◆ WHAT TO DO
Without the pictures, retype each line below exactly as it stands.

◆ DATASET EXTRACT
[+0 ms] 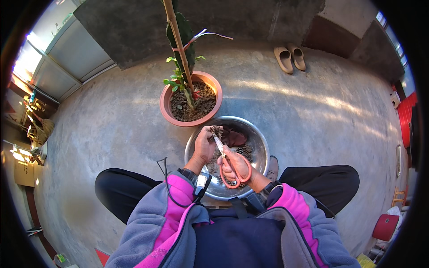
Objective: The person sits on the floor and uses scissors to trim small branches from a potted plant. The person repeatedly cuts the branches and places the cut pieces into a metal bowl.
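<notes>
My left hand point(205, 146) holds a brown pine cone point(216, 131) over the far left part of a round metal basin point(264, 147). In my right hand point(236, 164) is a pair of scissors point(247, 167) with orange-pink handles, its blades pointing up and left at the cone. The tips meet the cone's scales; whether the blades are fully closed I cannot tell. Several more pine cones point(246, 152) lie in the basin, beside a dark red cloth or bag point(233, 137). Small brown bits cover part of the basin's bottom, partly hidden by my hands.
Just beyond the basin stands a potted cactus point(189, 53) tied to a bamboo stake, in a terracotta-coloured pot point(164, 105). Tan clogs point(285, 60) rest near the far wall. A straw broom point(47, 127) and a cardboard box point(25, 172) are at the left; a red container point(386, 227) is at the right.
</notes>
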Action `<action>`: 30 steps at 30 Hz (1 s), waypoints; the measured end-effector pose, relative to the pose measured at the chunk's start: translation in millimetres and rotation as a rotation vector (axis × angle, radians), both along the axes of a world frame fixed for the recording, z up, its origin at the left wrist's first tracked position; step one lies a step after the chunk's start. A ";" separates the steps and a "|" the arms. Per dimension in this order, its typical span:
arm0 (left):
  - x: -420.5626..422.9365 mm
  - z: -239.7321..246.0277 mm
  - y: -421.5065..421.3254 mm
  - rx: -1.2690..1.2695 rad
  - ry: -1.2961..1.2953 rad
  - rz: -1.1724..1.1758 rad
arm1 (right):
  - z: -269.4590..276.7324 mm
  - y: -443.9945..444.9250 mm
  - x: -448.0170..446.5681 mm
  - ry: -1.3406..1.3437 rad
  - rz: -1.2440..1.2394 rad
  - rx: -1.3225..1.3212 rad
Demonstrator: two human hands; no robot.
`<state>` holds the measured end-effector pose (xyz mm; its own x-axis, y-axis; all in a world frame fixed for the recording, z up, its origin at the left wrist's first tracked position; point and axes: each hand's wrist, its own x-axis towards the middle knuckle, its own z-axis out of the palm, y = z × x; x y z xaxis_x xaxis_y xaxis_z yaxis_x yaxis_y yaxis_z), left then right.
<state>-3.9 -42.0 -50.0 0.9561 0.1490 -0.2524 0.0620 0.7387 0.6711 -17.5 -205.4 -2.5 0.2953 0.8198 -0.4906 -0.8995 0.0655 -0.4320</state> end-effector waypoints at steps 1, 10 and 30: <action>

◆ TASK RESULT
[+0 ms] 
Objective: The person sits on the floor and uses scissors to trim small branches from a potted plant. The person repeatedly cuts the branches and places the cut pieces into a metal bowl.
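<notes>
My left hand point(205, 146) holds a brown pine cone point(216, 131) over the far left part of a round metal basin point(264, 147). In my right hand point(236, 164) is a pair of scissors point(247, 167) with orange-pink handles, its blades pointing up and left at the cone. The tips meet the cone's scales; whether the blades are fully closed I cannot tell. Several more pine cones point(246, 152) lie in the basin, beside a dark red cloth or bag point(233, 137). Small brown bits cover part of the basin's bottom, partly hidden by my hands.
Just beyond the basin stands a potted cactus point(189, 53) tied to a bamboo stake, in a terracotta-coloured pot point(164, 105). Tan clogs point(285, 60) rest near the far wall. A straw broom point(47, 127) and a cardboard box point(25, 172) are at the left; a red container point(386, 227) is at the right.
</notes>
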Action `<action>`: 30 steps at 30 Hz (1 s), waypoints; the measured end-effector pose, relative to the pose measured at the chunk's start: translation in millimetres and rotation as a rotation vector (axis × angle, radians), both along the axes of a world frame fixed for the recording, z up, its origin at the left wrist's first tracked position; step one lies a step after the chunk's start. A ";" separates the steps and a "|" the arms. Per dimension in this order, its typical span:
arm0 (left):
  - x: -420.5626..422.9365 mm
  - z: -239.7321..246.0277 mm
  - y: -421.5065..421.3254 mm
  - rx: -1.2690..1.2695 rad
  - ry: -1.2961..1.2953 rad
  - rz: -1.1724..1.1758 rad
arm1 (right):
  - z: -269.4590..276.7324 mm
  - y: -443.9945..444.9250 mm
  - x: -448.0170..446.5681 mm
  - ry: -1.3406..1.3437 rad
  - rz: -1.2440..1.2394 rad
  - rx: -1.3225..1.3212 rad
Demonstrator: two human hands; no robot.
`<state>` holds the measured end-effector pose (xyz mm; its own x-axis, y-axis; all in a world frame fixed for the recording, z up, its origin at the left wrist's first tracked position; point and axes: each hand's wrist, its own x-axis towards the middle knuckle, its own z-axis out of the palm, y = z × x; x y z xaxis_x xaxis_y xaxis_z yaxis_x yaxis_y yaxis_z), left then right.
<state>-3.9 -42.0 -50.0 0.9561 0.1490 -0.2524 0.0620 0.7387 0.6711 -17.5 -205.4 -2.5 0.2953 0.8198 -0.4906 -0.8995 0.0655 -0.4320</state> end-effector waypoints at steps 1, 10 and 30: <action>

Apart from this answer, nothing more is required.